Exercise
Give back exactly the lines from the start of the listing to the line containing "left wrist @", inclusive, and nothing beyond them.

......

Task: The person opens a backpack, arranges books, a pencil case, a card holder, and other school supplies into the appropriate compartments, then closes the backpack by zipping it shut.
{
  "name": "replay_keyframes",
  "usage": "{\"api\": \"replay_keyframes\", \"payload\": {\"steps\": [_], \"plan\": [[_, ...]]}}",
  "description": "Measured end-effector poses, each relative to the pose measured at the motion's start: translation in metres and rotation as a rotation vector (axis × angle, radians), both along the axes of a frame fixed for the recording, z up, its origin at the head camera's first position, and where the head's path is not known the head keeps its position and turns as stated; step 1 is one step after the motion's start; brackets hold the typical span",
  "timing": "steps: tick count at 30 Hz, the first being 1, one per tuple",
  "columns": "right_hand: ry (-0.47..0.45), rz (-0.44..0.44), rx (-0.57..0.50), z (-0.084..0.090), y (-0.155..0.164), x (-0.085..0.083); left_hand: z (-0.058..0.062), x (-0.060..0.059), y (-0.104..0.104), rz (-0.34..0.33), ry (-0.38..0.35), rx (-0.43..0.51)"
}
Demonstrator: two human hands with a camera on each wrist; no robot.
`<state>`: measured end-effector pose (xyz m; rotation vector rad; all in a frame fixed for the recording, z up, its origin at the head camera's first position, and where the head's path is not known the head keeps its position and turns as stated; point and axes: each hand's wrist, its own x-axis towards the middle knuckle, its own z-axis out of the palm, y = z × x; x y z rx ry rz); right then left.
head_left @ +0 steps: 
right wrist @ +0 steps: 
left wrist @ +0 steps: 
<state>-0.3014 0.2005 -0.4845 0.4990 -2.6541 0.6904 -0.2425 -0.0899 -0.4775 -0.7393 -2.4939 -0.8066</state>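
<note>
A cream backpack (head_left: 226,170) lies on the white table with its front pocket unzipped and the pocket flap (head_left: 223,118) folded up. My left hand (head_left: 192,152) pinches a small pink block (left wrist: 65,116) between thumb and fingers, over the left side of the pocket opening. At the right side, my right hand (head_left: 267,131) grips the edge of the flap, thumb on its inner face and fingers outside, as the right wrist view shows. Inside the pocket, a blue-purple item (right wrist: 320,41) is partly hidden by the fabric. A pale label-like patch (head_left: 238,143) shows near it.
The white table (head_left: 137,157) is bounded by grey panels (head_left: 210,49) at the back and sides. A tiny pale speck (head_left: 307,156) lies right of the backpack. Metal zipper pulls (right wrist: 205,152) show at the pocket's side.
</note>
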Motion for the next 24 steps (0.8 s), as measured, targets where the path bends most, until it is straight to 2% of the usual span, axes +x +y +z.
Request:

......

Reply
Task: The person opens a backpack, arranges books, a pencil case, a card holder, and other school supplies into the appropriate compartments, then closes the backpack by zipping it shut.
{
  "name": "replay_keyframes",
  "usage": "{\"api\": \"replay_keyframes\", \"payload\": {\"steps\": [_], \"plan\": [[_, ...]]}}",
  "description": "Measured end-effector poses, each relative to the pose measured at the motion's start: translation in metres and rotation as a rotation vector (axis × angle, radians), both along the axes of a frame fixed for the recording, z up, its origin at the head camera's first position, and where the head's path is not known the head keeps its position and turns as stated; step 1 is one step after the motion's start; brackets hold the typical span",
  "timing": "steps: tick count at 30 Hz, the first being 1, one per tuple",
  "columns": "right_hand: ry (-0.47..0.45), rz (-0.44..0.44), rx (-0.57..0.50), z (-0.084..0.090), y (-0.155..0.164), x (-0.085..0.083); left_hand: z (-0.058..0.062), x (-0.060..0.059), y (-0.104..0.104), rz (-0.34..0.33), ry (-0.38..0.35), rx (-0.43..0.51)"
}
Demonstrator: two human hands with a camera on each wrist; no robot.
`<state>`: measured end-effector pose (xyz m; rotation vector rad; all in a frame fixed for the recording, z up, its origin at the head camera's first position, and where the head's path is not known the head keeps its position and turns as stated; point and axes: each hand's wrist, its own x-axis towards the middle knuckle, its own z-axis out of the palm, y = z × x; x y z rx ry rz); right then left.
head_left @ +0 steps: 
right wrist @ +0 steps: 
left wrist @ +0 steps: 

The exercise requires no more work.